Universal Semantic Layer & Agentic Analytics Platform

Cube is an open-source universal semantic layer that sits between your data sources and every consumer of them — BI tools, AI agents, embedded analytics, and custom applications. Data engineers define cubes, dimensions, measures, and joins in YAML or JavaScript; Cube enforces these definitions consistently across its REST, GraphQL, SQL (Postgres wire protocol), MDX, and MCP APIs. Its built-in relational caching engine materializes pre-aggregations for sub-second query performance at high concurrency. Cube Agentic Analytics (GA October 2025) adds AI Data Analyst and AI Data Engineer agents powered by Claude or a bring-your-own LLM. Cube Core is Apache 2.0; the MCP server requires a Cube Cloud Premium or Enterprise plan.

PlyDB

AI Agent Database Gateway

PlyDB is an open-source gateway built from the ground up for AI agents. You declare your data sources in a single JSON config file — PostgreSQL, MySQL, SQLite, S3, files, Google Sheets — and any AI agent connects immediately via native MCP or CLI, with no data modeling required before the first query. PlyDB's semantic context system auto-discovers schema and provides an OSI-format overlay system where agents record institutional knowledge — enum meanings, business rules, domain context — that persists and compounds across sessions.

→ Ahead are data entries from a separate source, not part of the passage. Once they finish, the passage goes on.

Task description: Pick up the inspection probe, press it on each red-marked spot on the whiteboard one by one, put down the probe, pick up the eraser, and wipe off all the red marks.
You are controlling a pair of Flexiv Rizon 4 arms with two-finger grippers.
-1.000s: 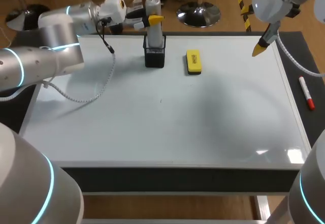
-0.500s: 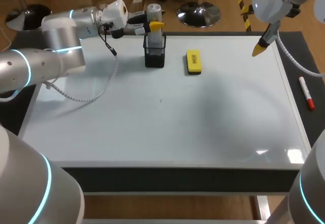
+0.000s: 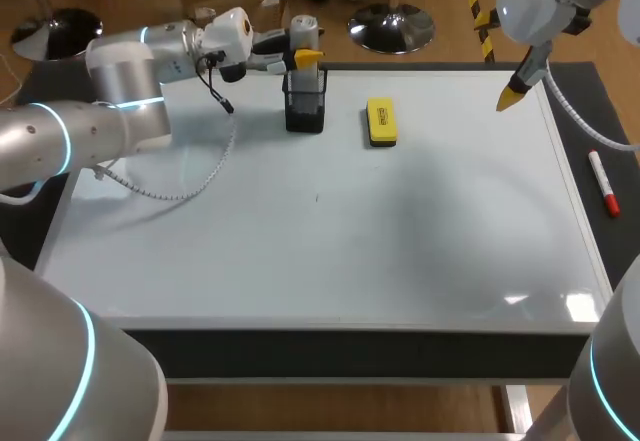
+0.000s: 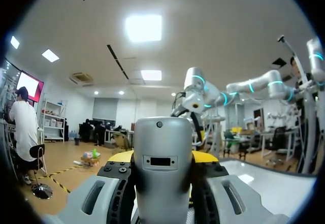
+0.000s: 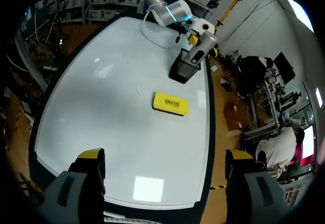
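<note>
From above, the left fingers point(image 3: 305, 58) sit at the inspection probe point(image 3: 303, 31), which stands upright in a black holder point(image 3: 305, 109) at the whiteboard's point(image 3: 300, 241) far edge. The left wrist view shows them closed on its grey body from both sides. The right fingers point(image 3: 512, 96) hang over the far right corner, and only their own wrist view shows them spread wide, holding nothing. The yellow eraser point(image 3: 381, 122) lies near the holder, and a red marker point(image 3: 603, 183) lies on the desk point(image 3: 617, 246) beside the board.

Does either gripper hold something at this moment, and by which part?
The left gripper holds the probe by its grey upper body, its lower end in the holder. The right gripper is open and empty.
</note>
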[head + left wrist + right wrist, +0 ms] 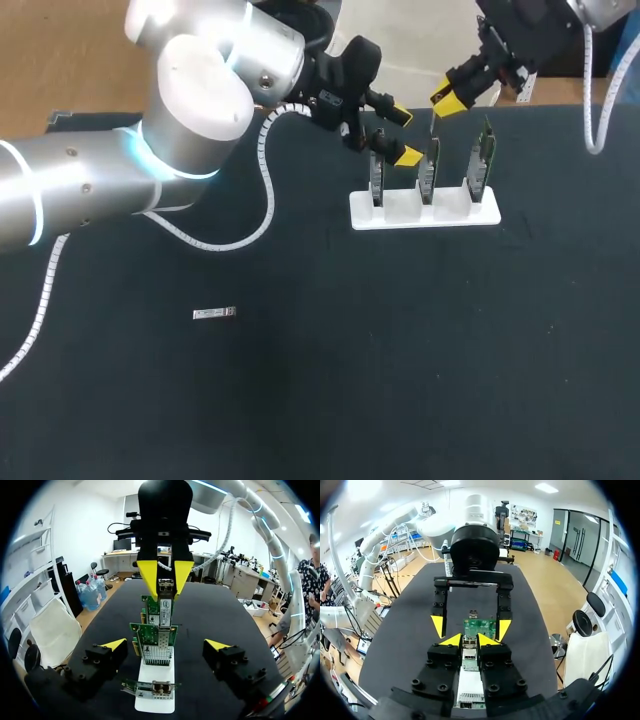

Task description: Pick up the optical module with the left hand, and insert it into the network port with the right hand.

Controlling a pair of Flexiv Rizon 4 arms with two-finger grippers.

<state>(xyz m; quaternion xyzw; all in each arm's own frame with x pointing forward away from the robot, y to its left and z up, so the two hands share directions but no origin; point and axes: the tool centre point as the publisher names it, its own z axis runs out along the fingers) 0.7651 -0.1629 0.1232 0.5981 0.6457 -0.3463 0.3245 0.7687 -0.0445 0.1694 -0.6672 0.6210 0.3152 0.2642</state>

Read-only by design, single binary, and the MCP server ships with the open-source release at no additional cost.


When to use each

Choose Cube when…

  • Metric consistency is non-negotiable — "Revenue" must mean the same thing whether a BI tool, an AI agent, or an embedded app is asking
  • Query performance at scale matters — pre-aggregations serve sub-second responses at high concurrency without hitting the warehouse on every request
  • You need to serve multiple consumer types from one semantic model — REST, GraphQL, SQL, MCP, and embedded analytics all from a single definition
  • You have data engineering resources to author and maintain the cube model — and want AI (Cube Copilot) to assist with that authoring
  • You want built-in AI agents for natural language analytics on top of a governed semantic layer

Choose PlyDB when…

  • You want agents querying live data immediately — no cube model to author, no pre-aggregation refresh cycle between source changes and query results
  • You want semantic context that builds from real agent sessions — OSI overlays accumulate institutional knowledge across conversations without requiring a data engineer to model it first
  • Arbitrary SQL JOINs across multiple sources are required — not just aggregated rollup joins between cubes
  • MCP should be available without a paid plan — Cube's MCP server requires Premium or Enterprise
  • You want a single binary with no cluster infrastructure — Cube Core production deployments require Kubernetes

These tools can complement each other. Teams running Cube for governed BI and multi-consumer analytics can deploy PlyDB alongside it as the agent gateway to operational databases and ad-hoc sources that don't belong in a cube model — sources that still need to be reachable by agents without going through a modeling phase first.